## Recorded information
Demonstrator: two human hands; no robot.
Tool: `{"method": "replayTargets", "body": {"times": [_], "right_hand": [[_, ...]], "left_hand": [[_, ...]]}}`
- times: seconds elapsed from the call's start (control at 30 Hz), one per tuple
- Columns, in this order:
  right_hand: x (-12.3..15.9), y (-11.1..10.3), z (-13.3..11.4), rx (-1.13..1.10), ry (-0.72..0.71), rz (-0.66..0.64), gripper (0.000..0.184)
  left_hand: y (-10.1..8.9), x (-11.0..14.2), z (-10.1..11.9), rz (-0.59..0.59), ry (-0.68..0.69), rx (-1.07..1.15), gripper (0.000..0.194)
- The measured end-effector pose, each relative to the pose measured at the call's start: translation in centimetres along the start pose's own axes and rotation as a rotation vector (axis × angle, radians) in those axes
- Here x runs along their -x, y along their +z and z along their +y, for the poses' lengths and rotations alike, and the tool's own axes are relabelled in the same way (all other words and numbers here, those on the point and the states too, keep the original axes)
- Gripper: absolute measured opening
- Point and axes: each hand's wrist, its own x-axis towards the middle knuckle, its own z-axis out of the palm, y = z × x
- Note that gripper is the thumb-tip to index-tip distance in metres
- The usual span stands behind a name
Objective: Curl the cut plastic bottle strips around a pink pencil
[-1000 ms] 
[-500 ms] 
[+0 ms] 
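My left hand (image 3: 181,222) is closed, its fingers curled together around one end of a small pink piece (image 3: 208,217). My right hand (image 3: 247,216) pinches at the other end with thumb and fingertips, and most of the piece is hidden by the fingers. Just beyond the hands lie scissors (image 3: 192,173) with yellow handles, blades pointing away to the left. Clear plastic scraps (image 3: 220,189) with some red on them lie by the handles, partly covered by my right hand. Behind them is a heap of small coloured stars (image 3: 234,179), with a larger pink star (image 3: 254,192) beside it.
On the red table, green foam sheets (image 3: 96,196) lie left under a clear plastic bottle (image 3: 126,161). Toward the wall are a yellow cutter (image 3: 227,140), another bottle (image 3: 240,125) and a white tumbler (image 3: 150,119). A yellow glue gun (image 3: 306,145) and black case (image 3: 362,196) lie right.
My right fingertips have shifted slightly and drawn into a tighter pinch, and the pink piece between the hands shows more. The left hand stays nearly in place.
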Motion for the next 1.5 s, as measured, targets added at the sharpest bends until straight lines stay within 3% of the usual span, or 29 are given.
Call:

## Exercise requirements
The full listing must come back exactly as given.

## Result for this exercise
Demonstrator: two human hands; no robot.
Tool: `{"method": "replayTargets", "body": {"times": [_], "right_hand": [[_, ...]], "left_hand": [[_, ...]]}}`
- times: seconds elapsed from the call's start (control at 30 Hz), one per tuple
- Columns, in this order:
  right_hand: x (-12.3..15.9), y (-11.1..10.3), z (-13.3..11.4), rx (-1.13..1.10), ry (-0.72..0.71), rz (-0.66..0.64), gripper (0.000..0.184)
  left_hand: y (-10.1..8.9), x (-11.0..14.2), z (-10.1..11.9), rz (-0.59..0.59), ry (-0.68..0.69), rx (-1.07..1.15), gripper (0.000..0.194)
- The measured end-effector pose, each relative to the pose measured at the call's start: translation in centimetres along the start pose's own axes and rotation as a rotation vector (axis × angle, radians) in those axes
- Here x runs along their -x, y along their +z and z along their +y, for the poses' lengths and rotations alike, and the tool's own axes are relabelled in the same way (all other words and numbers here, those on the point and the states too, keep the original axes)
- Gripper: absolute measured opening
- Point and axes: each hand's wrist, its own x-axis towards the middle knuckle, its own z-axis out of the palm, y = z × x
- Note that gripper is the thumb-tip to index-tip distance in metres
- The usual span stands behind a name
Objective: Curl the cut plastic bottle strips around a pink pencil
[-1000 ms] 
[-500 ms] 
[+0 ms] 
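My left hand (image 3: 181,222) is closed, its fingers curled together around one end of a small pink piece (image 3: 208,217). My right hand (image 3: 247,216) pinches at the other end with thumb and fingertips, and most of the piece is hidden by the fingers. Just beyond the hands lie scissors (image 3: 192,173) with yellow handles, blades pointing away to the left. Clear plastic scraps (image 3: 220,189) with some red on them lie by the handles, partly covered by my right hand. Behind them is a heap of small coloured stars (image 3: 234,179), with a larger pink star (image 3: 254,192) beside it.
On the red table, green foam sheets (image 3: 96,196) lie left under a clear plastic bottle (image 3: 126,161). Toward the wall are a yellow cutter (image 3: 227,140), another bottle (image 3: 240,125) and a white tumbler (image 3: 150,119). A yellow glue gun (image 3: 306,145) and black case (image 3: 362,196) lie right.
My right fingertips have shifted slightly and drawn into a tighter pinch, and the pink piece between the hands shows more. The left hand stays nearly in place.
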Motion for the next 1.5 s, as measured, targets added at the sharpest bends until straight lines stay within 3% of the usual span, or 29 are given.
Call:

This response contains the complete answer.